Retype the full listing without altering anything.

### [DATA SECTION]

※

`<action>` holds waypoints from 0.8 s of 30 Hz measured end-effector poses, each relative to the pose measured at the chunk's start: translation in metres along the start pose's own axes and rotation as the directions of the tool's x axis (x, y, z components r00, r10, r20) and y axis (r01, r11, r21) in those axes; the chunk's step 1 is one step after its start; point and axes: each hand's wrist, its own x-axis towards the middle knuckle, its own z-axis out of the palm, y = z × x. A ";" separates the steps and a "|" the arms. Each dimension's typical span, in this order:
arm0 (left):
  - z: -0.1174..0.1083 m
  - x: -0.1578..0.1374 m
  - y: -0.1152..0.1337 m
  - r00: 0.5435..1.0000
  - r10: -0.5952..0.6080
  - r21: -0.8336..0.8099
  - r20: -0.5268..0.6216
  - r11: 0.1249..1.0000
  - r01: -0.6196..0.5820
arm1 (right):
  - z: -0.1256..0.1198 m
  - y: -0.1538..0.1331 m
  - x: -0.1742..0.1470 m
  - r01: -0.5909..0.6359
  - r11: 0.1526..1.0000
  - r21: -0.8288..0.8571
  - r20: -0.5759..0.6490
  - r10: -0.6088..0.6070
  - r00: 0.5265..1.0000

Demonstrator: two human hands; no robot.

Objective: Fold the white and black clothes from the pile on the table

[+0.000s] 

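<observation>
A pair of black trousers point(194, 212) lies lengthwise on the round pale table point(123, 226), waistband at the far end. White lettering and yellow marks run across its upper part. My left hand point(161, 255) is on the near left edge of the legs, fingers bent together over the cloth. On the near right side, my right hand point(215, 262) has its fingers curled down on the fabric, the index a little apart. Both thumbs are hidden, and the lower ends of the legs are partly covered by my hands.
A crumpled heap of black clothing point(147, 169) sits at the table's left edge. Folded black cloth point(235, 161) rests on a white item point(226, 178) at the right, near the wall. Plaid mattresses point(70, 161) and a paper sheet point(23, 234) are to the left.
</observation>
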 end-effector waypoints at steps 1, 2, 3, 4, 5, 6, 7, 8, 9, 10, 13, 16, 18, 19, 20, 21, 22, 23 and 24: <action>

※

### [ANSWER TO THE EXERCISE]
`<action>` holds waypoints from 0.8 s of 30 Hz measured end-effector poses, each relative to the pose measured at the chunk's start: translation in metres along the start pose's own axes and rotation as the directions of the tool's x axis (x, y, z components r00, r10, r20) and y axis (r01, r11, r21) in those axes; the chunk's step 1 is one step after its start; point and axes: each hand's wrist, its own x-axis towards the middle knuckle, its own z-axis out of the palm, y = z × x. A ";" separates the steps and a "|" the arms. Each dimension's typical span, in this order:
arm0 (left):
  - z: -0.1174..0.1083 m
  - x: -0.1578..0.1374 m
  - y: -0.1152..0.1337 m
  - r00: 0.5435..1.0000
  - r10: -0.5952..0.6080
  - r21: -0.8336..0.8099
  - r20: -0.5268..0.6216
  - r11: 0.1249..1.0000
  - r01: -0.6196..0.5820
arm1 (right):
  - z: -0.1256..0.1198 m
  - y: -0.1538..0.1331 m
  - x: -0.1742..0.1470 m
  - r01: -0.5909..0.6359
  - r11: 0.1526..1.0000
  - r21: -0.8288..0.8571
  - r20: -0.5759..0.6490
  - r10: -0.6088..0.6070
  - r00: 0.5265..1.0000

Demonstrator: two human hands; no robot.

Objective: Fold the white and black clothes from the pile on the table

[+0.000s] 

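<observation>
A pair of black trousers point(194, 212) lies lengthwise on the round pale table point(123, 226), waistband at the far end. White lettering and yellow marks run across its upper part. My left hand point(161, 255) is on the near left edge of the legs, fingers bent together over the cloth. On the near right side, my right hand point(215, 262) has its fingers curled down on the fabric, the index a little apart. Both thumbs are hidden, and the lower ends of the legs are partly covered by my hands.
A crumpled heap of black clothing point(147, 169) sits at the table's left edge. Folded black cloth point(235, 161) rests on a white item point(226, 178) at the right, near the wall. Plaid mattresses point(70, 161) and a paper sheet point(23, 234) are to the left.
</observation>
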 end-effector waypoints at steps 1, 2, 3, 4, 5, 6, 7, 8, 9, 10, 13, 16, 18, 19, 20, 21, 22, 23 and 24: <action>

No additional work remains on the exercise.